Leider gibt es nichts Schriftliches
Was der Westen mit der Sowjetunion ab 1990 aushandelte.
War die deutsche Wiedervereinigung am Beginn der Neunzigerjahre ein falsches Spiel des Westens mit der damals auf dem Boden liegenden Sowjetunion? Hatten Amerika, England und Frankreich den Russen versprochen, die Nato werde auf keinen Fall weiter nach Osten vorrücken? Michail Gorbatschow behauptete dies später bis zu seinem Tod, und Putin begründete all das, was dann kommen sollte, mit diesem angeblichen „Verrat“und dem Bruch völkerrechtlicher Verträge durch die Westmächte.
Aber war das so? Was wurde damals nach mühsamen Verhandlungen zu Papier gebracht, unterzeichnet und von den Parlamenten ratifiziert? Mary Elise Sarotte, die an der Johns Hopkins School lehrt, hat die Vorgänge Schritt für Schritt überprüft und mit „Not One Inch“für Aufregung gesorgt. Die deutsche Übersetzung liegt nun vor.
Die Idee, dass es nach dem Kalten Krieg keine Erweiterung der Nato geben solle, geisterte lang durch die Vorstellungen der verantwortlichen Politiker des Westens. US-Außenminister James Baker, sein bundesdeutscher Kollege Hans-Dietrich Genscher und der letzte sowjetische Präsident Michail Gorbatschow sprachen mehrmals darüber, doch im Februar 1990 fand US-Präsident George H. W. Bush diese hypothetische Idee für unnötig und unklug. Genscher hielt die Überlegung aber weiter am Leben: Die Nato werde ohnedies in einer größeren Organisation „aufgehen“.
Der Deal im Hotelzimmer
Dem Westen waren drei Ziele wichtig für einen Abschlussvertrag: Der Nato müsse erlaubt werden, ihre Sicherheitsgarantie auf das Gebiet der – noch existierenden – DDR auszudehnen; deutsche und nicht deutsche Truppen sollten die innerdeutsche Grenzlinie des Kalten Kriegs überschreiten dürfen (sobald die Rote Armee abgezogen war); beide Ziele sollten ohne das ausdrückliche Verbot einer künftigen Bewegung nach Osten erreicht werden.

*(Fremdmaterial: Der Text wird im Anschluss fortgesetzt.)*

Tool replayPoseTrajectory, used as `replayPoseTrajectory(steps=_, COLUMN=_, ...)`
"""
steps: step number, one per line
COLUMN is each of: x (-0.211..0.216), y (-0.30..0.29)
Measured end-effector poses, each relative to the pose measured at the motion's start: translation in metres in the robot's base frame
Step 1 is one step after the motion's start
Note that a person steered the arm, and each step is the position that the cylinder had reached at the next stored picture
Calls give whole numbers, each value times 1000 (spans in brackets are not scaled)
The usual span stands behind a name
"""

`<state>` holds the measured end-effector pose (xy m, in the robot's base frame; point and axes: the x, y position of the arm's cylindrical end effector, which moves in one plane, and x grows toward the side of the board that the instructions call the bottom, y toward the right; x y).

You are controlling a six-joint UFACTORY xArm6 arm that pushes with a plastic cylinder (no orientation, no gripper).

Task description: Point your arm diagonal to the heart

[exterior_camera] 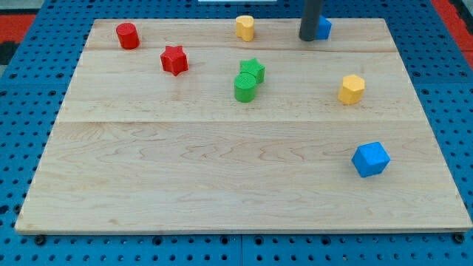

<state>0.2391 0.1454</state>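
My tip (308,38) sits at the far edge of the wooden board (222,185), right of centre. The rod comes down from the view's top and ends on the board surface. No pincer here: the arm ends in a plain dark rod, holds nothing, and has nothing to open or close.

Just right of the tip, touching or nearly so, a small blue block (323,28), mostly hidden behind the rod; shape cannot be made out.

Left of the tip along the far edge, a yellow block (244,27) with a rounded, lobed top. This looks like the heart, though the shape is not certain at this size. It stands apart from the tip, with bare board between them, roughly level with it.

Nearer and left of the tip, mid-board: a green star (253,70) with a green cylinder (245,87) touching it on its near side.

Right and nearer: a yellow hexagonal block (352,89), on its own.

Far left corner: a red cylinder (127,35). Nearer and right of it, a red star (174,60), apart from it.

Near right: a blue cube-like block (370,159), well apart from everything else.

Around the board lies a blue perforated base (22,111).
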Motion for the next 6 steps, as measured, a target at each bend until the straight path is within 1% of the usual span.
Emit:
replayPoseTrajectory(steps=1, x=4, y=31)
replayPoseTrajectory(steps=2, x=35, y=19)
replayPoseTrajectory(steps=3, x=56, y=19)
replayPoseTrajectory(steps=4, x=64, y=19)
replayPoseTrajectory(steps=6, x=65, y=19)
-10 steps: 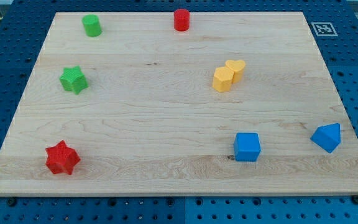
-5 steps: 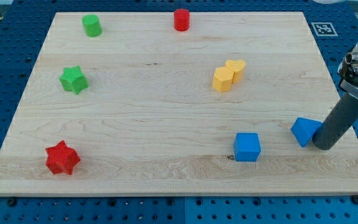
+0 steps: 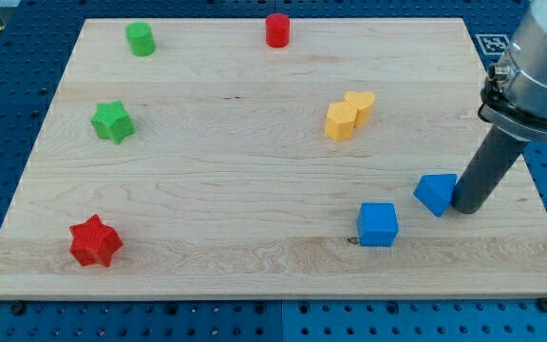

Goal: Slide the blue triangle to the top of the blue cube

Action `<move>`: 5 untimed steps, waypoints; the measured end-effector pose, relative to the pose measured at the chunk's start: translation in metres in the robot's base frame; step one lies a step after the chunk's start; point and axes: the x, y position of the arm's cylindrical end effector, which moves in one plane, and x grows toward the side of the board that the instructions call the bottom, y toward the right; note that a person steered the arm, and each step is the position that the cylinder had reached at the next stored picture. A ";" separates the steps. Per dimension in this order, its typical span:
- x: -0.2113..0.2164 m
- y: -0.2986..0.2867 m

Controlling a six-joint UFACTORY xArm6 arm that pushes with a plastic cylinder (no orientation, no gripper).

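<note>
The blue triangle [image 3: 436,193] lies on the wooden board [image 3: 254,171] toward the view's lower right. The blue cube [image 3: 378,224] sits just to its lower left, a small gap apart. My tip [image 3: 467,206] rests against the triangle's right side. The dark rod rises from it toward the view's upper right.
A yellow hexagon [image 3: 340,121] and a yellow heart [image 3: 360,104] touch each other above the blue cube. A red cylinder [image 3: 277,30] and a green cylinder [image 3: 141,39] stand near the top edge. A green star [image 3: 112,122] and a red star [image 3: 95,241] lie at the left.
My tip has come in from the view's right edge and moved left, pushing the blue triangle left and slightly up, closer to the blue cube. The other blocks have not moved.
</note>
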 end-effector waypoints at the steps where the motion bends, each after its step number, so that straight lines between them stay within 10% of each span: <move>1: -0.010 -0.005; 5: -0.032 -0.025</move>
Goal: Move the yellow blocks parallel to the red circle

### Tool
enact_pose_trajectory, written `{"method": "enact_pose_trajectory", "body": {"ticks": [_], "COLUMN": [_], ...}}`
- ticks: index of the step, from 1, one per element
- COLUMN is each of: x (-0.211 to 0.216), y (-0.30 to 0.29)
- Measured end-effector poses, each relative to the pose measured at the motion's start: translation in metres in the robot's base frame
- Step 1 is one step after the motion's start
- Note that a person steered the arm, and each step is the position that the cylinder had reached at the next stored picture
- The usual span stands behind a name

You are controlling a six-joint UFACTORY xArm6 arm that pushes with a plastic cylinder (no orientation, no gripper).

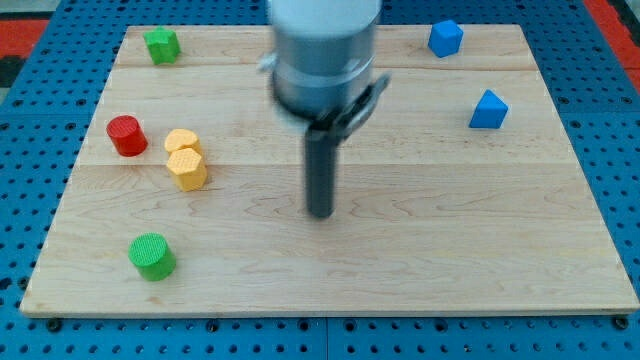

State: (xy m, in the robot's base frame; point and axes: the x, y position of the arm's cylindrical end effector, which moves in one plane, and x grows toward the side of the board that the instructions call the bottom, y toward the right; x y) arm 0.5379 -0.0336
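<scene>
The red circle block (126,135) stands near the board's left edge. Two yellow blocks sit just to its right, touching each other: a rounded one (182,141) and, below it, a hexagonal one (187,168). My tip (320,212) rests on the board near the middle, well to the right of the yellow blocks and touching none of them. The rod rises from it to the grey arm body at the view's top.
A green hexagonal block (160,44) is at top left. A green round block (151,255) is at bottom left. Two blue blocks (445,38) (488,110) are at top right. The wooden board (420,260) lies on a blue pegboard.
</scene>
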Motion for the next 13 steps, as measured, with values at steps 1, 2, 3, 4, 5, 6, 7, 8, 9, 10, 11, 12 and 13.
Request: {"method": "enact_pose_trajectory", "body": {"ticks": [1,2,3,4,5,6,7,8,9,10,11,12,13], "x": [-0.024,-0.032,-0.067,-0.093,-0.094,-0.108,-0.131,-0.111,-0.111,-0.098,-0.041,-0.103,-0.109], "y": [-0.077,-0.142,-0.126,-0.131,-0.175,-0.193,-0.132,-0.069,-0.101,-0.135,-0.050,-0.043,0.053]}}
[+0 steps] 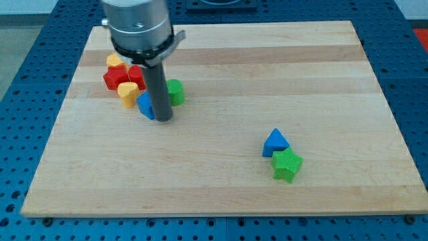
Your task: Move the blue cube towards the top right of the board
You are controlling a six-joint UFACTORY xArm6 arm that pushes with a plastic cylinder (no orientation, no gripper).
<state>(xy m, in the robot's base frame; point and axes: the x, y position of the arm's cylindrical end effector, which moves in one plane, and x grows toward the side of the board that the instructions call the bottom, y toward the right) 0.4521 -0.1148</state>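
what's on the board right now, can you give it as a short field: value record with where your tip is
board: wooden board on a blue pegged surface
my tip: at the blue cube's right side, in the left cluster
blue cube: partly hidden by the rod
green block: just right of the rod, shape unclear
yellow blocks: one beside the blue cube, one at the cluster's top
red block: between the two yellow ones
blue triangular block: lower right
green star: touching it, below

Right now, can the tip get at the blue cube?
Probably yes: my tip already sits right against the blue cube, on its right side in view, nothing between them. Contact itself I cannot confirm.
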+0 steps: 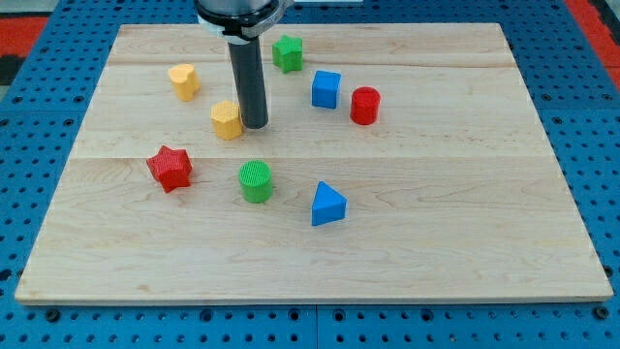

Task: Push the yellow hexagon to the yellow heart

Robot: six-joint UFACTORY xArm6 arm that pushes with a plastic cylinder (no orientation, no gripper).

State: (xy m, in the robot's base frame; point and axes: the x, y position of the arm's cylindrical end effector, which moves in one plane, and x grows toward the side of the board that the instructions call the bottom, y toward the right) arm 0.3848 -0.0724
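Observation:
The yellow hexagon [227, 119] lies on the wooden board left of centre, toward the view's top. The yellow heart [183, 80] lies up and to the left of it, a short gap away. My tip [255, 125] rests on the board right next to the hexagon's right side, touching or nearly touching it. The dark rod rises from the tip to the view's top edge.
A green star [287, 52] lies near the top, just right of the rod. A blue cube [326, 89] and a red cylinder [364, 105] lie to the right. A red star [170, 168], a green cylinder [256, 181] and a blue triangle [327, 205] lie lower down.

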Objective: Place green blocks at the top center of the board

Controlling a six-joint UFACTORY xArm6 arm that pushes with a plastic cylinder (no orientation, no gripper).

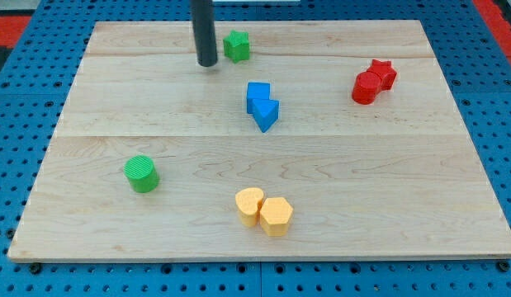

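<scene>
A green star block (236,45) lies near the view's top centre of the wooden board (404,198). A green cylinder block (142,173) stands at the lower left. My tip (207,63) is just left of the green star block, a small gap apart, and far above and to the right of the green cylinder.
Two blue blocks (262,106) touch each other in the middle. A red cylinder (365,87) and a red star (381,73) touch at the right. A yellow rounded block (249,205) and a yellow hexagon (276,216) touch at the bottom centre.
</scene>
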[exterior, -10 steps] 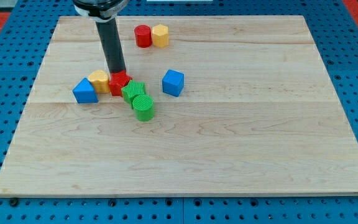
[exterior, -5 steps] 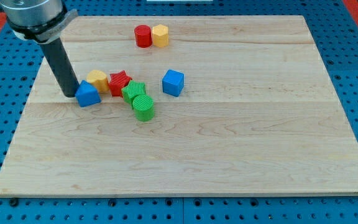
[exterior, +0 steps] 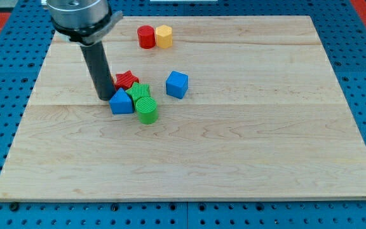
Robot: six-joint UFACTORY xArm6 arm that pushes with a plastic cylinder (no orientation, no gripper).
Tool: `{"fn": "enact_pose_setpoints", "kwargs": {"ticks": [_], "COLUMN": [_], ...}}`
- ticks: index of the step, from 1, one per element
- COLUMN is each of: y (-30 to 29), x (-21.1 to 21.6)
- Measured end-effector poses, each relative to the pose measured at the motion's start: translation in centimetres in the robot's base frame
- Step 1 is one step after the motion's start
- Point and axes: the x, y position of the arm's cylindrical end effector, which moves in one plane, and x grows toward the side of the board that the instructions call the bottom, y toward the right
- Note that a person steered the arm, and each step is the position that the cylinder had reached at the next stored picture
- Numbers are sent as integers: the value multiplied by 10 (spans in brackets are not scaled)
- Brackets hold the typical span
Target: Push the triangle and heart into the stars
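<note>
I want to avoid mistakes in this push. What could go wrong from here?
My tip sits at the blue triangle's left, so pushing on could shove the green star and green cylinder away. The yellow heart is hidden behind my rod, so it may get left behind.

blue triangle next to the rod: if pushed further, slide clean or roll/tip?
Probably slides: the blue triangle sits flat on the smooth wooden board. Its slanted sides could let it twist off my tip, which is against its left edge. Further push toward the view's right would likely jam it into the green blocks and red star close by.
</note>
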Motion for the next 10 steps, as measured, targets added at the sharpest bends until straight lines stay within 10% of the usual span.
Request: {"fn": "enact_pose_setpoints", "kwargs": {"ticks": [3, 5, 8, 10], "y": [-115, -25, -99, -25], "x": [-66, -19, -33, -25]}}
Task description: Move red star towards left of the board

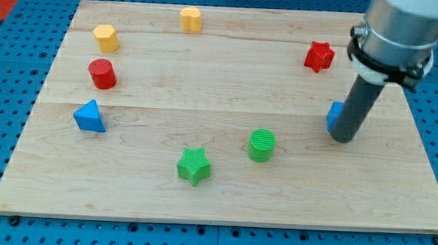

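The red star [319,56] lies near the view's top right of the wooden board [215,190]. My tip [342,138] rests on the board below and to the right of the star, well apart from it. The rod stands right against a blue block [334,116], which it partly hides, so its shape cannot be made out.
A green cylinder [261,145] and a green star [194,166] lie at the bottom middle. A blue triangle [89,116], a red cylinder [101,73] and a yellow hexagon [105,38] stand at the left. Another yellow block [190,19] sits at the top.
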`<state>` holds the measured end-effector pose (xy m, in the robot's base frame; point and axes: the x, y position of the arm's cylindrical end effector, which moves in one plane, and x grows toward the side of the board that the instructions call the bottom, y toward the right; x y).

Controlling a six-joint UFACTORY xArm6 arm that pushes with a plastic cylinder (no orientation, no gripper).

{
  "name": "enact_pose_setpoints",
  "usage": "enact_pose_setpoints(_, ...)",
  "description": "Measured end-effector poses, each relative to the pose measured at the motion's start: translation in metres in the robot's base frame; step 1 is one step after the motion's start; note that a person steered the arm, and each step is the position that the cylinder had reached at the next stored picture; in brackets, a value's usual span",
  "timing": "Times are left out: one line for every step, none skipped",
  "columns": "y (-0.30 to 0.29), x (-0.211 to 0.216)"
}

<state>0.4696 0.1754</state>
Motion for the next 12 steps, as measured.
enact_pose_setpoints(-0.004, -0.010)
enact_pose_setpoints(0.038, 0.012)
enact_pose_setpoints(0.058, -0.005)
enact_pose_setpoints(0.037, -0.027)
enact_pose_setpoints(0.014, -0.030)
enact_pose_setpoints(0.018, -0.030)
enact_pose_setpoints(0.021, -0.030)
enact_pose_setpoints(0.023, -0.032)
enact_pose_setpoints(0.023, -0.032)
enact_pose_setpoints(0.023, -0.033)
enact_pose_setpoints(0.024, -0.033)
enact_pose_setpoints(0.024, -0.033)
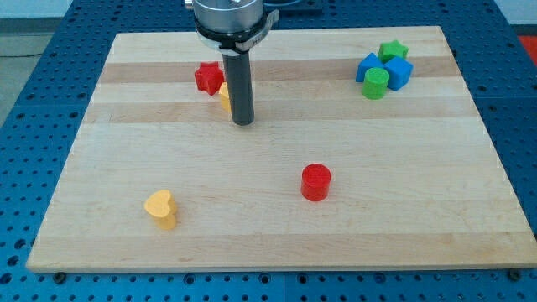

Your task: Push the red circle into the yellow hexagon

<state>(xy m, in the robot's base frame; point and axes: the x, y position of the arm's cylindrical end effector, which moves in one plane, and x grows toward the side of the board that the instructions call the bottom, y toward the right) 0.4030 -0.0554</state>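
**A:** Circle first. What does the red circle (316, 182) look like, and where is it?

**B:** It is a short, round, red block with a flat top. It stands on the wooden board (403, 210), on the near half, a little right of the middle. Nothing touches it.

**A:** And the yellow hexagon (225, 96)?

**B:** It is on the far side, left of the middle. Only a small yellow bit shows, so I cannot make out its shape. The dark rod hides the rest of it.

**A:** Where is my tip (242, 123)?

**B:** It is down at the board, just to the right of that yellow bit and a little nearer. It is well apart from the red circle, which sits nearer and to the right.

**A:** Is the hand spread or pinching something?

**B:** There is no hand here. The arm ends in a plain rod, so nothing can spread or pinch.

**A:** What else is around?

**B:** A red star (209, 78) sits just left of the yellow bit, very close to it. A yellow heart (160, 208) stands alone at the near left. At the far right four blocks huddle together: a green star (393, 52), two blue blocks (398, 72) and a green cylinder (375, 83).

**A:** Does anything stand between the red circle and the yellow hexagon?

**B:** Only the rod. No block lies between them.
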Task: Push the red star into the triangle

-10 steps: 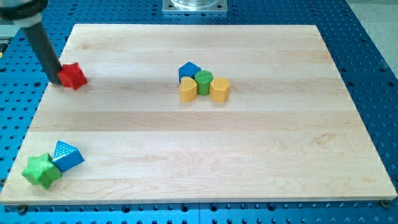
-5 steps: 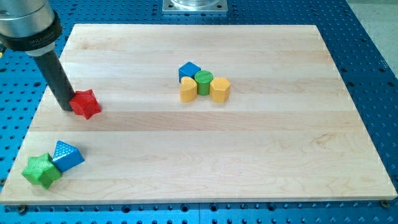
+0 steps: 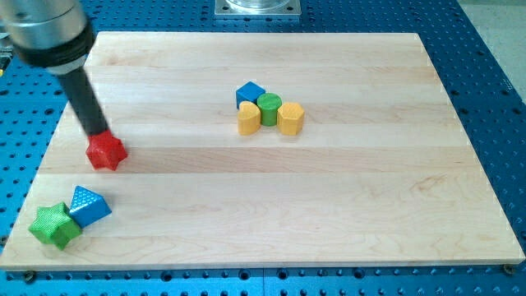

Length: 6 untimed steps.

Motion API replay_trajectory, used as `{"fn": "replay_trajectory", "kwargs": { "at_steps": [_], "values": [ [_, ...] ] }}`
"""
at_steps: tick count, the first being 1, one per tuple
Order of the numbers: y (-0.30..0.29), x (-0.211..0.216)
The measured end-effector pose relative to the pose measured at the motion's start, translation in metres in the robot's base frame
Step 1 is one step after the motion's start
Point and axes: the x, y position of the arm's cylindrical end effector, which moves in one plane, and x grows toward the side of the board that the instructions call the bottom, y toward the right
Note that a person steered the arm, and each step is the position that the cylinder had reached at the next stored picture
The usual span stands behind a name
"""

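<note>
The red star (image 3: 106,152) lies on the wooden board (image 3: 329,189) at the view's left. My tip (image 3: 99,134) touches the star's upper edge, the dark rod rising up and to the left. The blue triangle (image 3: 88,205) lies lower, near the view's bottom left, apart from the star by a short gap. A green star (image 3: 54,224) sits against the triangle's lower left side.
A cluster sits in the upper middle: a blue block (image 3: 249,93), a green cylinder (image 3: 269,108), a yellow block (image 3: 248,119) and a yellow hexagonal block (image 3: 290,118). The board's left edge (image 3: 37,173) is close to the red star.
The red star has slid down the board, from near the upper left toward the blue triangle. My tip followed it, shifting from the star's left side to its top.
</note>
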Motion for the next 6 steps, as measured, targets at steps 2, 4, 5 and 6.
{"fn": "replay_trajectory", "kwargs": {
  "at_steps": [2, 4, 5, 6],
  "values": [
    [0.013, -0.035],
    [0.007, 0.033],
    [-0.005, 0.057],
    [-0.002, 0.047]
  ]
}}
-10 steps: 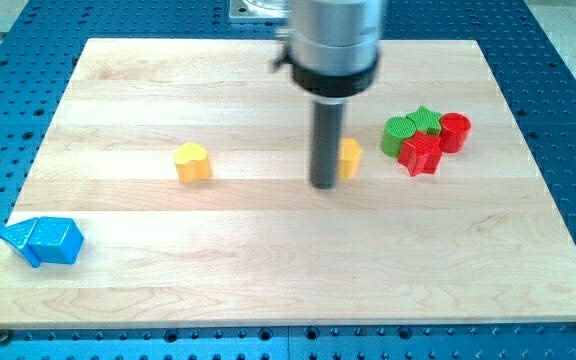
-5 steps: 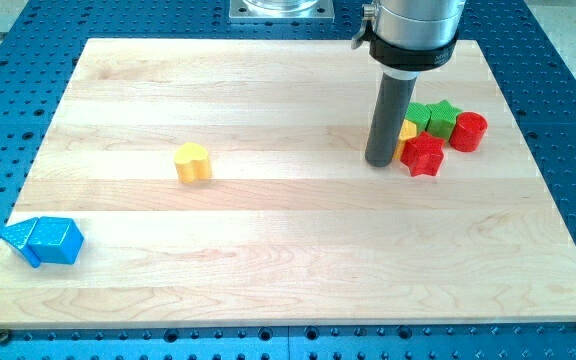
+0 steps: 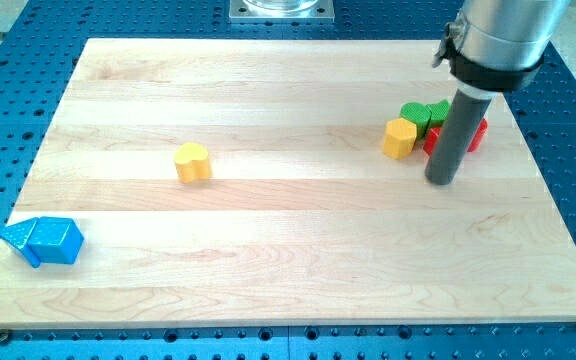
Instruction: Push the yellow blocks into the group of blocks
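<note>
A yellow heart-shaped block (image 3: 192, 161) lies alone left of the board's middle. A second yellow block (image 3: 399, 138) sits at the right, touching the left side of the group. The group holds a green block (image 3: 415, 113), a green star (image 3: 436, 112) and red blocks (image 3: 476, 134), partly hidden behind the rod. My tip (image 3: 441, 181) rests on the board just below and right of the second yellow block, in front of the red blocks.
Two blue blocks (image 3: 43, 240) lie together near the wooden board's lower left corner. The board's right edge (image 3: 543, 160) runs close to the group. Blue perforated table surrounds the board.
My tip pushed the right yellow block rightward into the green and red group, then moved on right and down to the front of the red blocks. The heart block stayed put.
</note>
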Controlling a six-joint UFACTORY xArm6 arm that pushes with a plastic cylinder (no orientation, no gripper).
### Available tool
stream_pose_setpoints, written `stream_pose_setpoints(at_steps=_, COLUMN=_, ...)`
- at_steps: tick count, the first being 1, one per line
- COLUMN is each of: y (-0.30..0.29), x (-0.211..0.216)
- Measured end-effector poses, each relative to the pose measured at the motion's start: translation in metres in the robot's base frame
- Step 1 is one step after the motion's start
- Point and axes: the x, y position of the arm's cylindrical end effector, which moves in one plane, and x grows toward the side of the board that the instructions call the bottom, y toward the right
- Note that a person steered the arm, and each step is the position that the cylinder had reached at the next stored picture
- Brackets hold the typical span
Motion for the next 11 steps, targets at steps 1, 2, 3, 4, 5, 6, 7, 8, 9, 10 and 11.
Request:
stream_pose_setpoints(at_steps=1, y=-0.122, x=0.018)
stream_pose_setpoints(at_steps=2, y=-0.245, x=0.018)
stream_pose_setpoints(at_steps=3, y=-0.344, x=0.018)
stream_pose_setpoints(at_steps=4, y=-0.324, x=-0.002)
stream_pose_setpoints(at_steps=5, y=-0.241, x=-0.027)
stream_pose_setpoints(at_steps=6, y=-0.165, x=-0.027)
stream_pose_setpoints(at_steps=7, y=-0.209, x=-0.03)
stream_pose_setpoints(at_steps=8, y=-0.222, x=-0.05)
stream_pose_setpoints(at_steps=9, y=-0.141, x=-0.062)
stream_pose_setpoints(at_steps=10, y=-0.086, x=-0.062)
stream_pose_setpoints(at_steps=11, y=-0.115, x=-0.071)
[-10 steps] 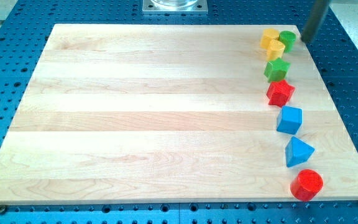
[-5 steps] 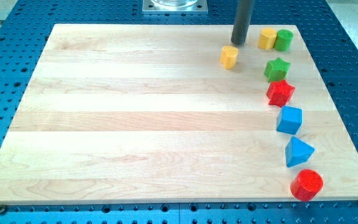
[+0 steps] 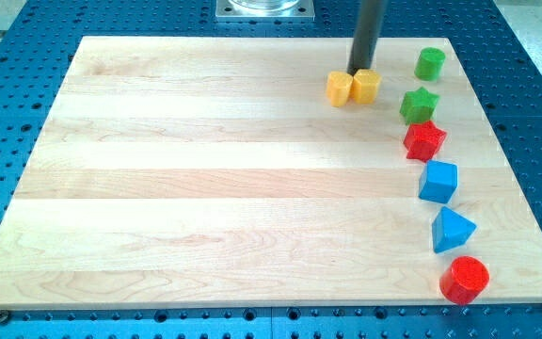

Erst nach einer dramatischen nächtlichen Szene in Bakers Moskauer Hotelzimmer beendete Genscher die Pattsituation. Die beiden Außenminister ergänzten den Vertrag durch eine „vereinbarte Protokollnotiz“: Ausländische (also nicht deutsche) Nato-Truppen sollten die frühere innerdeutsche Grenze überschreiten dürfen, sofern dies nicht eine „Verlegung“genannt werde.
So wurde es beschlossen, Moskau unterzeichnete, die Sowjetunion ratifizierte den Vertrag und kassierte die damit verbundenen Geldgeschenke. Doch die Erinnerung an die einstigen spekulativen Äußerungen über eine Nichterweiterung beschäftigte weiter die Diplomatie in Ost und West. Der Kreml beharrte auf dem Standpunkt, dass er nur einer begrenzten Aktivität der westlichen Allianz auf dem Gebiet der ehemaligen DDR zugestimmt habe, mit der Implikation, dass solche Sätze für andere Länder fehlten. Die NatoVerbündeten hingegen argumentierten – und bleiben bis heute dabei –, dass der Vertrag eine Erweiterung auf Länder östlich von Deutschland erlaube, weil er den Präzedenzfall gesetzt habe, ausländische Truppen über die Grenzlinie des Kalten Kriegs vorzuschieben. Die Erbitterung Boris Jelzins verstärkte sich bei seinem Nachfolger Wladimir Putin. Am 17. Dezember 2021 verlangte er den Rückzug der Nato. Der Kern seiner Forderung war: Unterschreibt oder ich greife die Ukraine an!
Von da an war es nicht mehr weit bis zur heutigen Katastrophe.